Deux recours sont encore étudiés par la justice. Cette mobilisation visait donc à maintenir la pression autour d’un dossier qui avance déjà sur le terrain.
Des craintes sur la forêt et le financement
Le rassemblement était organisé par le Réseau Forêt Limousine. Les opposants redoutent des coupes rases, une industrialisation de la forêt limousine et un modèle économique qu’ils jugent trop dépendant des subventions publiques.

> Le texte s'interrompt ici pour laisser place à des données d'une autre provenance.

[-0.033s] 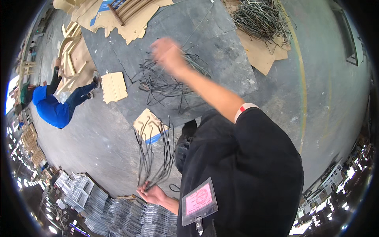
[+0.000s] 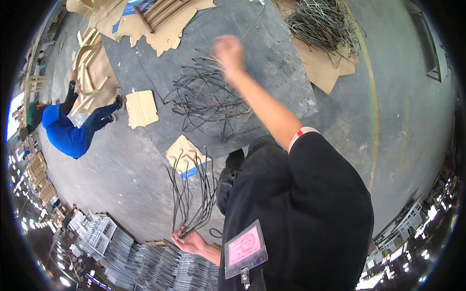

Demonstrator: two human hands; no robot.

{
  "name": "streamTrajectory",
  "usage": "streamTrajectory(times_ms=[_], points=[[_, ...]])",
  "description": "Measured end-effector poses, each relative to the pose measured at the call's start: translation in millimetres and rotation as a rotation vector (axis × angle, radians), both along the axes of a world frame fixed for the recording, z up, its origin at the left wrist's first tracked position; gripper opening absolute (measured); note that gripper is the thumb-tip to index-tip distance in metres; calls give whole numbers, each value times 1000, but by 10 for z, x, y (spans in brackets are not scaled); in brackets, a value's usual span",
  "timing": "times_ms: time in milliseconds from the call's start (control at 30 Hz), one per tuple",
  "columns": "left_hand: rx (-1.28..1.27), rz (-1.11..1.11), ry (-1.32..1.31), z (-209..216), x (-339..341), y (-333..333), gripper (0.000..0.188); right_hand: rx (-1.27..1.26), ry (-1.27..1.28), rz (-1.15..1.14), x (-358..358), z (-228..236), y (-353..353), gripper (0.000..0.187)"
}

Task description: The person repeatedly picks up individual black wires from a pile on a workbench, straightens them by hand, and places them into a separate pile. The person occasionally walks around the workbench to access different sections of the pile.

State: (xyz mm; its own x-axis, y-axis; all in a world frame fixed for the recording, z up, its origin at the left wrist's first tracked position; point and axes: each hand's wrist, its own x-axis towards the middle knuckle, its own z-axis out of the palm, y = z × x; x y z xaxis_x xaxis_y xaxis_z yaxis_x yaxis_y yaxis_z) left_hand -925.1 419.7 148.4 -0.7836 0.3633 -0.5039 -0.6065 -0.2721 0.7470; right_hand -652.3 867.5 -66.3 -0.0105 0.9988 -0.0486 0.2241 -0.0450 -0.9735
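Note:
In my left hand (image 2: pixel 190 241), low in the view, the fingers are closed round the ends of several dark bent metal rods (image 2: pixel 183 199). Their hooked tips fan out and up past a piece of cardboard. My right arm reaches out over a loose, tangled pile of similar bent rods (image 2: pixel 206 99) on a grey sheet. At the pile's far right edge, my right hand (image 2: pixel 229 54) is smeared by motion, so its fingers and anything in them cannot be made out.
A bigger heap of rods (image 2: pixel 320 26) lies on cardboard at the far right. Cardboard pieces (image 2: pixel 141 108) lie left of the pile. A person in blue (image 2: pixel 65 132) bends over pale wooden parts (image 2: pixel 87 72) at the left. Stacked grey metal pieces (image 2: pixel 160 266) stand at lower left.
My right hand has moved right and slightly farther out across the rod pile. The left hand still holds its rods, shifted only slightly.

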Motion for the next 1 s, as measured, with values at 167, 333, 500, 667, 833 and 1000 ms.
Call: streamTrajectory(times_ms=[167, 333, 500, 667, 833, 1000], points=[[-102, 119, -110, -206, -49, -73, 11, -513, 494, -732, 1268, -1672, 975, 39], [-215, 234, -91, -300, -185, -7, 14, -303, 1297, -642, 1479, -1674, 1540, 21], [-173, 226, -21, -85, -108, -60, 20, 117, 846, -773, 1735, -388, 1814, 23], [-239, 4, 74, -93, -56, 295, 17, 472, -156, -226, 968, 717, 959, 22], [-179, -181, 288, 18, 146, 744, 19, 1082, -72, 4, -64, 1024, -51, 15], [88, -300, 94, 174, 372, 1028, 86, 977, 116, 602, -763, 1094, -1200, 10]])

Présente au rassemblement, la maire de Guéret a critiqué le poids des investisseurs privés et le niveau des aides accordées au projet. Selon les opposants, Biosyl aurait obtenu 5 millions d’euros de subventions. Le dirigeant de l’entreprise n’a pas répondu aux questions rapportées localement. Les travaux, eux, continuent.
La réponse de Biosyl
Sur son site, Biosyl défend un projet d’économie circulaire. L’entreprise explique vouloir valoriser des sous-produits forestiers que les scieries n’utilisent pas, notamment des petits rondins et du bois de faible diamètre, pour produire des granulés.
Biosyl annonce aussi un approvisionnement dans un rayon de 103 km autour de Guéret, sur 7 départements. Le groupe affirme ne prélever que 3,7 % de l’accroissement annuel des forêts concernées, soit 0,17 million de m³.
La société met également en avant 80 salariés, 200 emplois indirects, une production annuelle de 200 000 tonnes et des sources certifiées PEFC. Ce sont ses arguments pour répondre aux critiques sur l’origine du bois et l’impact forestier.
Les deux recours restent donc le point à suivre. S’ils aboutissent, le chantier pourrait être freiné. Sinon, c’est la transparence de l’approvisionnement qui sera scrutée si l’usine entre en production.